90s'00s books collage

I didn’t know it when I first read it, but East by Edith Patou is a retelling of the Norwegian folktale East of the Sun and West of the Moon, with elements of Beauty and the Beast, and let me tell you, it changed my little brain chemistry. For real. It had to be the first book I’d read at the time that blended romance, fantasy, and adventure in the perfect way that I still love to this day.

There are other books I love that fit the romance+adventure+mythology retelling template like East does—like Spin the Dawn by Elizabeth Lim and Daughter of the Moon Goddess by Sue Lynn Tan—but keeping things adult, The Bear and the Nightingale by Katherine Arden is a perfectly mature version of East. It weaves Russian fairytales throughout its story of a girl living in Russia as Christianity takes over her country and the old ways are forgotten. I marathon-read this trilogy bundled up in the winter, and it was a 10/10 experience. There was also a really creepy scene that lives rent-free in my head.

90s'00s books collage

I remember reading A Northern Light by Jennifer Donnelly and feeling like I was watching a movie. One that was kind of grown up and mature, but was about people closer to my age, since it dealt with a teen who worked at a hotel, and who inadvertently gets involved with a hotel guest’s murder in 1906.

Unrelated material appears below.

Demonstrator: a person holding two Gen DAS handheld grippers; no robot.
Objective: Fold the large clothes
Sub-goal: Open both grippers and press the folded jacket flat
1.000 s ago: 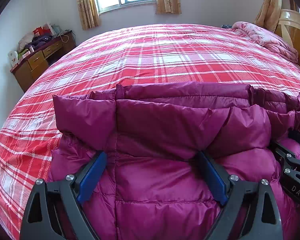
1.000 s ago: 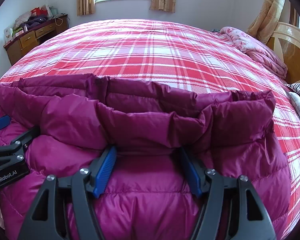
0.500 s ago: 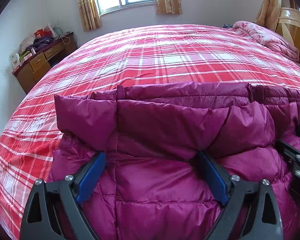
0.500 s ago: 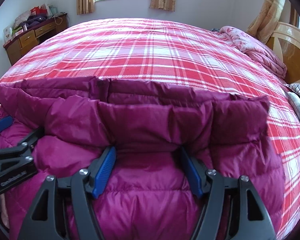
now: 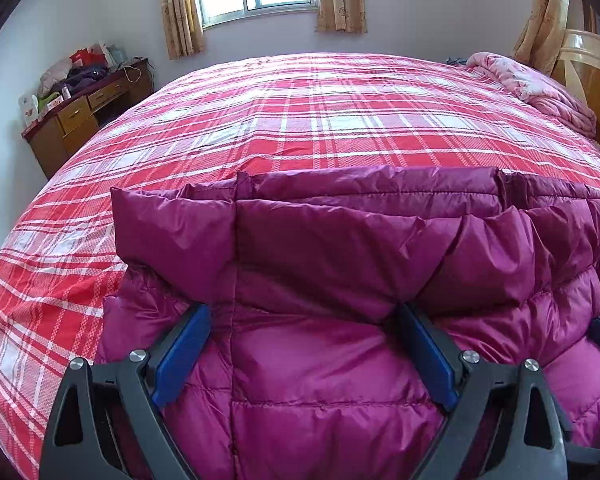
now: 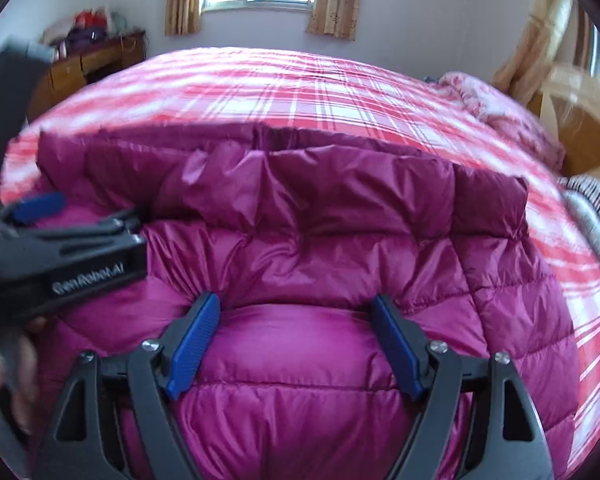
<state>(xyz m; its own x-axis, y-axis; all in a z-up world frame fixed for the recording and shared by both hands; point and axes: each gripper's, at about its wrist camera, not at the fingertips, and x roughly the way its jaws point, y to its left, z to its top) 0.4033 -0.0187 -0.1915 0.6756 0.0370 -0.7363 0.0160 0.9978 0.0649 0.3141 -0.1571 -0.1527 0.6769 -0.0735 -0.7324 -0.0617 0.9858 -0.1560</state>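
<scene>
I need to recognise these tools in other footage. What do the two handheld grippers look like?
Both the left gripper and the right gripper have black, angular, cut-out frames with silver screws and ribbed blue finger pads. White "GenRobot.AI" lettering marks the left one's side.

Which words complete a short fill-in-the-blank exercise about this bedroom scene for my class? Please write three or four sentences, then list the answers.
1. The puffy jacket lying on the bed is ____ in colour.
2. The bedspread has a red and white ____ pattern.
3. Curtains hang on either side of the ____.
4. A wooden ____ stands by the wall, its top cluttered.

Answers: purple; plaid; window; desk
</scene>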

The more adult version of this book—How to Solve Your Own Murder by Kristen Perrin—takes place in both 1965 and the present day, and I just finished it a few weeks ago. Apart from the historical mystery aspect, Perrin’s new book has the main character looking at writing (a diary in the case of How to Solve Your Own Murder instead of the letters of A Northern Light) to solve a murder.

90s'00s books collage

A thing I noticed when I moved to the North East is that a lot of people try to play the South. By that, I mean that a lot of people automatically assume that the South doesn’t teach adequately on a lot of things, like the transatlantic slave trade and the subsequent harsh treatment of Black people after Emancipation. Now, this is true in many parts of the South and may have even gotten worse with all of the censorship that’s been running rampant, but when I was growing up, my teachers did an excellent job of teaching us about the horrors of slavery. They did so well that I realized the friends I made in the Northeast as a young adult had never heard of a lot of American history that I’d learned in middle school.

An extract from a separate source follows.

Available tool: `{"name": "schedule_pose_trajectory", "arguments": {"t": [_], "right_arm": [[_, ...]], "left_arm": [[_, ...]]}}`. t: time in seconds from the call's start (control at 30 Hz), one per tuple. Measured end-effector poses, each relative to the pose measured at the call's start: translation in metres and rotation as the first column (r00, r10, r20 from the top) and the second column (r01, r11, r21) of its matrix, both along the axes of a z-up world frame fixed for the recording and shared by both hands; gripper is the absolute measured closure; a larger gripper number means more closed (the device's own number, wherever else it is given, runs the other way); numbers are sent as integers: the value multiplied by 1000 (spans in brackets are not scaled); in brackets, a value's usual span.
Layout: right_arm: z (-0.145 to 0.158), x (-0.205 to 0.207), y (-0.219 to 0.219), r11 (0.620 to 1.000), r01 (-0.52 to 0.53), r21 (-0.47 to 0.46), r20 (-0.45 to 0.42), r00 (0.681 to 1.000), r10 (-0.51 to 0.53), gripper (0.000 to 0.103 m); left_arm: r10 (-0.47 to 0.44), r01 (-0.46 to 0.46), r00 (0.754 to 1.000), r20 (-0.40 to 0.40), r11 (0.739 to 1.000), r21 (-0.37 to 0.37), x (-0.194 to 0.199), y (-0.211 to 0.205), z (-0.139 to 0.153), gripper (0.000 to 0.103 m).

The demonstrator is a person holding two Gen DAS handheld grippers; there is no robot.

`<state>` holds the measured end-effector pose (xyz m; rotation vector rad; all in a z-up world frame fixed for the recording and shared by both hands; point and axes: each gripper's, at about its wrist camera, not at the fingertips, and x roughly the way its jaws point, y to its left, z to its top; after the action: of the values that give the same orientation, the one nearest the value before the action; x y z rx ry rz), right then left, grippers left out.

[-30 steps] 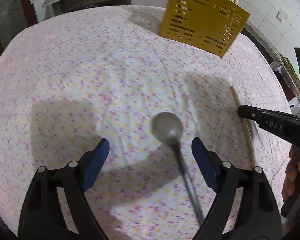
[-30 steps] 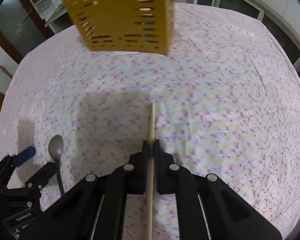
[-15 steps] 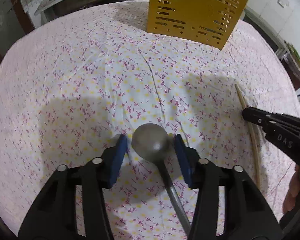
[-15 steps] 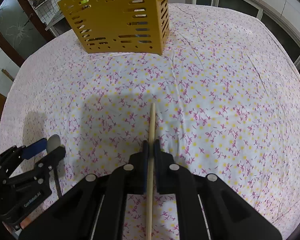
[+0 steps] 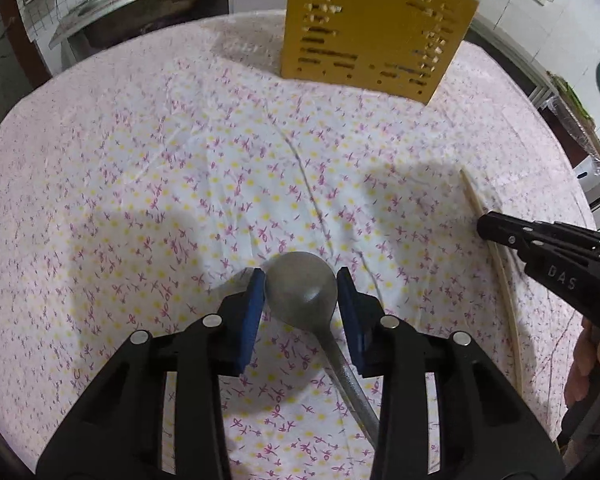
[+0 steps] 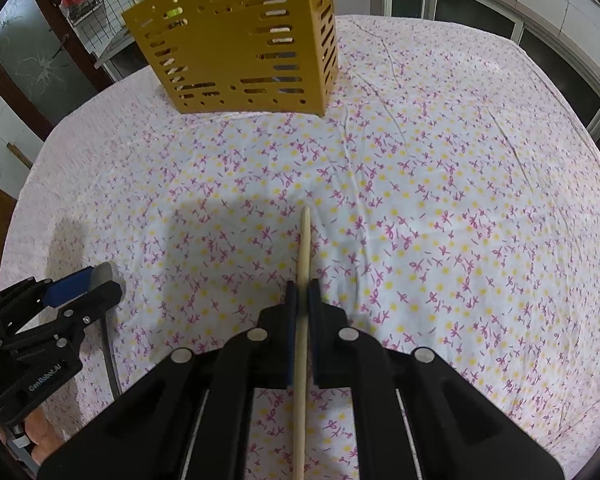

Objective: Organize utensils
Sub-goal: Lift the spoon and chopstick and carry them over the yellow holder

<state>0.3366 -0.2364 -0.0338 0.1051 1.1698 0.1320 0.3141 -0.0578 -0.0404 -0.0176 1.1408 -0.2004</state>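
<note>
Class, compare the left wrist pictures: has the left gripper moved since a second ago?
Yes. The left gripper has moved toward the yellow basket, which looks nearer, and its jaws are closing around the spoon bowl, no longer wide apart.

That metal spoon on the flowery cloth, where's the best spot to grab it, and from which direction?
Probably at the bowl's edges, from above. The spoon lies flat on the tablecloth, so only its sides offer purchase. The left gripper already straddles the bowl, its jaws closing, blue fingers at either edge. The narrower handle might sit steadier.
</note>
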Motion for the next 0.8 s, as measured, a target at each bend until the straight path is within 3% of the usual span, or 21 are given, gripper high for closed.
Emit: {"name": "schedule_pose_trajectory", "arguments": {"t": [0.33, 0.5, 0.8], "right_arm": [[35, -17, -20, 998, 23, 58, 174, 984, -33, 97], [61, -26, -21, 999, 25, 30, 303, 952, -33, 97], [89, -32, -21, 998, 28, 55, 461, 886, -50, 97]], "left_arm": [[-72, 65, 978, 194, 997, 40, -20, -10, 46, 68], [-113, 97, 939, 324, 993, 65, -25, -17, 70, 68], [-146, 125, 895, 421, 989, 76, -14, -14, 86, 67]]}}
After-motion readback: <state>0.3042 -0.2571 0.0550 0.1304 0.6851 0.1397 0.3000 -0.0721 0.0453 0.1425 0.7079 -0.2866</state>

I say all that to say that, by the time I’d read Roll of Thunder Hear My Cry by a Mildred D. Taylor for school, I’d already known a lot about what Black folks had to go through historically in this country. Still, I learned a lot from this book, and there are scenes from it that I remember to this day. For more day-to-day stories of Black life during Jim Crow, there’s the posthumously released short story collection Neighbors and Other Stories by Diane Oliver.

90s'00s books collage

There were other Laurence Yep books I read that left a really big impression on me, but I count Lady of Ch’iao Kuo: Red Bird of the South, Southern China, A.D. 531 as being one of the books that really started my love of historical fiction that centered strong female protagonists. She Who Became the Sun by Shelley Parker-Chan is the fantastical, adult, and queer version of Yep’s that reimagines the Ming Dynasty’s founding emperor.

Trying to remember and track down books I read in my childhood, the titles of which I had only vague memories of, has been such an interesting experience. It’s made me both relive reading these books for the first time, and helped me to remember where my love for certain things started.

I recommend everyone do it at least once, and make sure to let me know in the comments which books from your childhood made a lasting impression on you.